Originally Posted by Bisco
My partner of 25 years recently disclosed memory loss from early nocturnal epilepsy and being on Dilatin (spell?) for medication. We are currently in counseling for our relationship because I feel he is so rigid needing rules; timelines; driving he constantly micro-manages speed; parking, etc. He has never done counseling for the internal work which is frustrating to me. He has been athletic all his life and his body fails him...who wouldn't be angry! But as years go on his anger has become toxic to the point of being fired from a job he held for 18 years.
I am afraid our relationship is on a collision course!
Any words of wisdom would be appreciated!
I am sorry for what your are going through with yourself and your husband. So I what to tell you real quick about me. I had major stroke and then grand mal seizures for the stroke. That doesn't matter, I just want you to know I understand what you are going through. In my own opinion, he should not be working. The stress of a job only combines the stress he already has. Me has to take medication for it. I know as being a man that I fought it all the way, but he needs epilepsy medicine. Please let him see a neurologist.
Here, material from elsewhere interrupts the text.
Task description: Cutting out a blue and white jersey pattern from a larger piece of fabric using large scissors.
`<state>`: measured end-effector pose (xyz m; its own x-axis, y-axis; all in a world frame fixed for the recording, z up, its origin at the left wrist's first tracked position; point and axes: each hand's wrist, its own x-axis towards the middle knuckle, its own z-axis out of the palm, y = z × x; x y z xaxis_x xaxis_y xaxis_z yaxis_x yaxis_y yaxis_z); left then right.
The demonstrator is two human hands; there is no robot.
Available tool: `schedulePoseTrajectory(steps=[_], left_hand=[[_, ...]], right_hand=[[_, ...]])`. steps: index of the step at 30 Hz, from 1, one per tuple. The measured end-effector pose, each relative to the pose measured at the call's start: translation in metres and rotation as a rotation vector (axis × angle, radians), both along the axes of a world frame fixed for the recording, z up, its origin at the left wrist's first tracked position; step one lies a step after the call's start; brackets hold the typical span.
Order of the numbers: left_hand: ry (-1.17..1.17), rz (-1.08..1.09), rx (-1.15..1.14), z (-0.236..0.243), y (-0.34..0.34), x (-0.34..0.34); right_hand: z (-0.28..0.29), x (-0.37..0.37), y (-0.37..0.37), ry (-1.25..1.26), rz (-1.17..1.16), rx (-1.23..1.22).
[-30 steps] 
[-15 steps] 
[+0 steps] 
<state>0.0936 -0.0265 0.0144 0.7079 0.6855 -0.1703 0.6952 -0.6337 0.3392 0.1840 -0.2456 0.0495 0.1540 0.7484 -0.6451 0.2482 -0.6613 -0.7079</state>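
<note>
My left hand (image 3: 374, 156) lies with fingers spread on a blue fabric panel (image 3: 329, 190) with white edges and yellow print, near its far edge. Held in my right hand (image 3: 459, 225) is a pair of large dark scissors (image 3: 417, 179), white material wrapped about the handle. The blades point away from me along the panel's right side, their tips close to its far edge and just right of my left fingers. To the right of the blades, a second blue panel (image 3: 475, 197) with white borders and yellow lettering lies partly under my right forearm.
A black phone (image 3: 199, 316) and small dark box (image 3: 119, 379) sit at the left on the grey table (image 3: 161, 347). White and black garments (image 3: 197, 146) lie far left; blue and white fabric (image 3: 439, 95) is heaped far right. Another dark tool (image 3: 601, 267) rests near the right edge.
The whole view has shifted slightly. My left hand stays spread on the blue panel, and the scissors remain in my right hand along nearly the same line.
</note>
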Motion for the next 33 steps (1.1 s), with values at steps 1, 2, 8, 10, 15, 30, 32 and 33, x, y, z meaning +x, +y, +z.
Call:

I know that men are hard core and what to do do it there own way. But unfortuneatly we need to see a doctor and it helps.
I have suspended to my wife and I do what she says and I am I better person for it. The problems you are feeling, is he has been introl the who life. Know he doesn't understand and hates that you have to make care of him. That is the struggle. Don't take his mean things to you at heart. He is hurting and cant' tell you, that he lost being the "man".
Men are babies. and when they can't take care of you---- They think worthless. That is when you have to come in and pick him up. I bet he has been really mean you. But right now it doesn't matter. Love him. I know he loves you in his own way but may not be able to say it.